We'll be launching a new page soon, a Gaming Resources page. A permanent link to any gaming material we'll be using will be posted on that page, and we have more than a few planned supplements. Mostly, these focus on facilitating play rather than adding new material such as items or adventures. You'll get to see more of them later, but there will be more than a few Character Outfitters from AD&D 1e and most likely 2e as well. For now, the one we are currently using is available here.
I'd like to leave you with a few thoughts about what it is and what it's meant to do.
First of all, the main purpose is to quickly generate a few magic items for new player characters entering the game so they might remain competitive. A few folks might scoff at this, but I'd say you'd have to look at the actual in play notes to get the idea - that none of this stuff is overpowered, and will hardly matter in the end. Plenty of different magics are available, and they are only the most common and simplest magic items out there. Sure there are some real gems...but the severity of the campaign will make sure nothing brought into the game from these tables is going to be unbalancing.
It's not meant to be a shopping catalog for player characters. To that effect, this is Dungeon Master material only, to be referenced only by the DM during actual play. This will prevent "window-shopping" and "playing the tables". Not that it will matter...a 10th level character will only have a few magic items of lesser to mediocre power, and perhaps one of greater than average power. Perhaps, yet not likely.
The inclusion of treasure is there to help offset the amount of treasure lost in the campaign vs. what will be needed simply to level up. It's a huge issue, and this will help to mitigate it. It won't solve it, but some adventurers may start with more money towards their next level - which is the basic problem most adventurers are having at the moment.

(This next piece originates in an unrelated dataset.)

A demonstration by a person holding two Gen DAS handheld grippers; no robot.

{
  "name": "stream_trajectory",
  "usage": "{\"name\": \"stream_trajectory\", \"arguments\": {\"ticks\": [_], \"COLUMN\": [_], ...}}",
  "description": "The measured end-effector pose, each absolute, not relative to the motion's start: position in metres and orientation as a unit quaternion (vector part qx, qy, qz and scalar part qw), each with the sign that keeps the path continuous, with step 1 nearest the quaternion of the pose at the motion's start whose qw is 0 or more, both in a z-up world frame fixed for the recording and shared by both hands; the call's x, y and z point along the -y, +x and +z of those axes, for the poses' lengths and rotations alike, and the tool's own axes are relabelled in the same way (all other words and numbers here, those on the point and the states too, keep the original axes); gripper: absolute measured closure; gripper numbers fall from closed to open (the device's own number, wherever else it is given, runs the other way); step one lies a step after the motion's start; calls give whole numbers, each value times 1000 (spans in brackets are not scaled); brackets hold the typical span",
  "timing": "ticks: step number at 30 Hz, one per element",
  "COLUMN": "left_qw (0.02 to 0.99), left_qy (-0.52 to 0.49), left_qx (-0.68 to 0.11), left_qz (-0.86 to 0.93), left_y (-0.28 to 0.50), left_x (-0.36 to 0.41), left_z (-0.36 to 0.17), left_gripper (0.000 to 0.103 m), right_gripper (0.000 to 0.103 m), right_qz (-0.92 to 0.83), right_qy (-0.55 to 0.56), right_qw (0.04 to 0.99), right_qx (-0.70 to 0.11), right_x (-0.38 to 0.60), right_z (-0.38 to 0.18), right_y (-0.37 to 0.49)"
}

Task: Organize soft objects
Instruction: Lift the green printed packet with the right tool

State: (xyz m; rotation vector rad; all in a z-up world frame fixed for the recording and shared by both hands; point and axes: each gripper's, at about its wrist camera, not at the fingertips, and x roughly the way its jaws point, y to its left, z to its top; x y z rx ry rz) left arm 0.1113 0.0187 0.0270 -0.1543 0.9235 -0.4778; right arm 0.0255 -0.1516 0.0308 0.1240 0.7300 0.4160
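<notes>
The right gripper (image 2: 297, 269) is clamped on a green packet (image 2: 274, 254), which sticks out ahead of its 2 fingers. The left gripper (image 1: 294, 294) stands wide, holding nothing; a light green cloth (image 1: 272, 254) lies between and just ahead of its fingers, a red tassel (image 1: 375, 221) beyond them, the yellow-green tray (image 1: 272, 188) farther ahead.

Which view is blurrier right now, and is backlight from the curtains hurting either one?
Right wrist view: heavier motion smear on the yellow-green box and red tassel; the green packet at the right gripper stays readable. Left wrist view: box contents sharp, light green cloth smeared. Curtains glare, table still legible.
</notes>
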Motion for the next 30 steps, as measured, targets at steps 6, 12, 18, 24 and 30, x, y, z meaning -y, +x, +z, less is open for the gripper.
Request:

The moment that the main source of treasure becomes slain Player Characters, no new characters will be able to use the Outfitter at creation. The moment that the party realizes it has a surplus of these lesser magical items, no new characters will be able to use the Outfitter at creation.
That's all for now. The Character Outfitter will be on the table this week, and it looks like we even have our first player to try it out. Poor Shaunny. Murdered by shopkeepers last session.